For the reasons above, this isn't clear to me. Does a first-year Ecology PhD really need to think critically about Hilbert spaces? They might find it to be a fun exercise, and I could see how they could get benefits from it, but they could get similar benefits from like any advanced philosophy course, IMO. I'm all for collaboration when it benefits both fields, but collaboration for collaboration's sake seems like a time sink without an obvious impact.
caveat: this is all said 10 years after the post was written, I do think the cultural divide the author talks about has closed somewhat since writing, so maybe this arrangement is now just more palatable to me.
This article was written in 2014 and I do not know if the specifics are still true. However, I think mathematicians and biologists work in two different levels of abstraction.
One is a lawful good with occasional venture into chaotic good, only to reform the chaos. The other is a true neutral with lot of expeditions into chaotic evil just for fun.
Well, it's 2024, I'm a biologist, I read the thing about schemes, and I still don't understand what they are or how they would help me understand biology any better.
I'm an applied mathematician (Ph.D. in math but never a professor) and I did not want to try to understand the description of schemes in the obituary. I thought that the obituary was too technical for me. On the other hand, if I thought that schemes were useful for my work, then I would dig into them and try to understand them.

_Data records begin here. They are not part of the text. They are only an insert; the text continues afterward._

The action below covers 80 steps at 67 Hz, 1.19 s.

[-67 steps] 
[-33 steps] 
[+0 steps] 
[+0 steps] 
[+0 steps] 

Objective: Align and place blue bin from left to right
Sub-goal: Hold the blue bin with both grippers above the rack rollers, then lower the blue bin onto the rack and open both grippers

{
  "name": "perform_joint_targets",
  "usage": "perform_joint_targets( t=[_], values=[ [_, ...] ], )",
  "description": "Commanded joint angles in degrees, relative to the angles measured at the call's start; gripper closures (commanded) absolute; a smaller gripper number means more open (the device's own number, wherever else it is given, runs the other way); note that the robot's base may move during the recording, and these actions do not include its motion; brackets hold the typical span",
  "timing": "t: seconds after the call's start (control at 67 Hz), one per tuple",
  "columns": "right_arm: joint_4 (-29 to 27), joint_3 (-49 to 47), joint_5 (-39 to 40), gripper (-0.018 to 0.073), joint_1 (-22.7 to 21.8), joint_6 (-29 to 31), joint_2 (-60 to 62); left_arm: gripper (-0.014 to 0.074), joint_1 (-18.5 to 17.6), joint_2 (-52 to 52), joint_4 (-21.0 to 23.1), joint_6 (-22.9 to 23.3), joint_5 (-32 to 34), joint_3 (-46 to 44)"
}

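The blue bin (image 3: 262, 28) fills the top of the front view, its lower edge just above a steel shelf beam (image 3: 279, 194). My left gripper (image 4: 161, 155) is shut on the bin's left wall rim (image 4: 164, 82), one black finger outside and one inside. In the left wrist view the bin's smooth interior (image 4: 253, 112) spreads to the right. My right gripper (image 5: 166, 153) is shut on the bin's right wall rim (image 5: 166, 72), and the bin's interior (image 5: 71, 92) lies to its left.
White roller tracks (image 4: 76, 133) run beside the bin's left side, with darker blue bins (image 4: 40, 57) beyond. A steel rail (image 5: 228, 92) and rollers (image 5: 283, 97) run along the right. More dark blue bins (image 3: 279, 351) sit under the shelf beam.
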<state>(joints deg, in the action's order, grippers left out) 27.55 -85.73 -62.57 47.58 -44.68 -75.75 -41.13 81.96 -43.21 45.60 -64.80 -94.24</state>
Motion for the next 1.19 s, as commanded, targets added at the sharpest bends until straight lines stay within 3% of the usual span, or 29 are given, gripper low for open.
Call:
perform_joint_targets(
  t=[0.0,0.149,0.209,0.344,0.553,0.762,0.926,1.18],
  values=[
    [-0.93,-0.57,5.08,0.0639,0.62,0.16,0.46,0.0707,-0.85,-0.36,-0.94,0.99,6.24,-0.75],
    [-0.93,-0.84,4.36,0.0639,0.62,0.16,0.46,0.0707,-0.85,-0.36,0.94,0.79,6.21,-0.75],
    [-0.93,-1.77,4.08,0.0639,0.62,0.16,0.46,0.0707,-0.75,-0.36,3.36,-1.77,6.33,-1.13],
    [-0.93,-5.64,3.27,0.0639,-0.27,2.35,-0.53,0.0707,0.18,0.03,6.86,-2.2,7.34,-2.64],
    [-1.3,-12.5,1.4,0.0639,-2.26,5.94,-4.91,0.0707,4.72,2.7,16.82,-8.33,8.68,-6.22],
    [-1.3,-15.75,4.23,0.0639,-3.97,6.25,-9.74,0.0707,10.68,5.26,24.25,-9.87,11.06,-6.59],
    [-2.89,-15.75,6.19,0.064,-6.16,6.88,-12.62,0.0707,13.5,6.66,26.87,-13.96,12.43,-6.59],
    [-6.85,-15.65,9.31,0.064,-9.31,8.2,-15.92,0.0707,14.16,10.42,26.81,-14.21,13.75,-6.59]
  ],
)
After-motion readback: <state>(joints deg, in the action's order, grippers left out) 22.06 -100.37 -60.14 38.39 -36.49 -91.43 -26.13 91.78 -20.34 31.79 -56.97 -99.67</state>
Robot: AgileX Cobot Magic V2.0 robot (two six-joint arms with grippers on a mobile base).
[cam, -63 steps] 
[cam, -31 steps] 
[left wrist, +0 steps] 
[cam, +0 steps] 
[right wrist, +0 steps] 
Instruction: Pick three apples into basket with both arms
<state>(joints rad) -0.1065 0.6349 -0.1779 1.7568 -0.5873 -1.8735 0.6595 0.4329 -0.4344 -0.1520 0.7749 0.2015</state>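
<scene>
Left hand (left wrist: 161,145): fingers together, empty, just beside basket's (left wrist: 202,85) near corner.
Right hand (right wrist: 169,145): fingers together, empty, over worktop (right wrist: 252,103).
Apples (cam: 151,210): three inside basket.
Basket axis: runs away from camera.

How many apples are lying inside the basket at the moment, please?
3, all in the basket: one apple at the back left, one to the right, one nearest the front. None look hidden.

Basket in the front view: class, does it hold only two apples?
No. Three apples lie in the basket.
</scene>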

For a ten year old article, it holds up remarkably well. Grant writing and academic research are typically divergent skill sets. Since research grants (the vast majority from DHHS, NSF, and DoD) have become a major source of revenue for universities, the most valuable faculty to a university are those who acquire grants, leading universities to hire faculty who will likely acquire many grants. These faculty select for similar students, and the cycle continues. Because pure mathematics research is intrinsically resource-minimal, the same paradigm doesn't work over there.
In a possible reflection of that reality, I have a strong feeling that, on average, university biology departments are housed in much newer and nicer buildings than university mathematics departments.
These kinds of articles are not helpful. "Why isn't A talking to B? Isn't that so sad?".
People are busy (on both sides). If Mathematicians want to want to get Biologists' attention, they should do something like Deepmind's AlphaFold - tackle a long-standing extremely difficult problem in biology using mathematical approaches.
In biology, there is almost certainly a self-selection effect in which the field attracts people who want to study science but are not comfortable with math, or just people who have a particular interest in plants or animals, which is uncorrelated with math skills.
I suspect there is a self-selection effect in the other direction too. I was always good at math, but I never wanted to major in it or go to grad school in it. I got a PhD in AI and machine learning, which was quite mathematical enough, and yet I can't recall ever interacting with anyone from the math department. As far as I knew, they wanted to do "pure math" and weren't interested in applications. So the people who want to do practical things select them selves into other majors like physics, engineering, and computer science.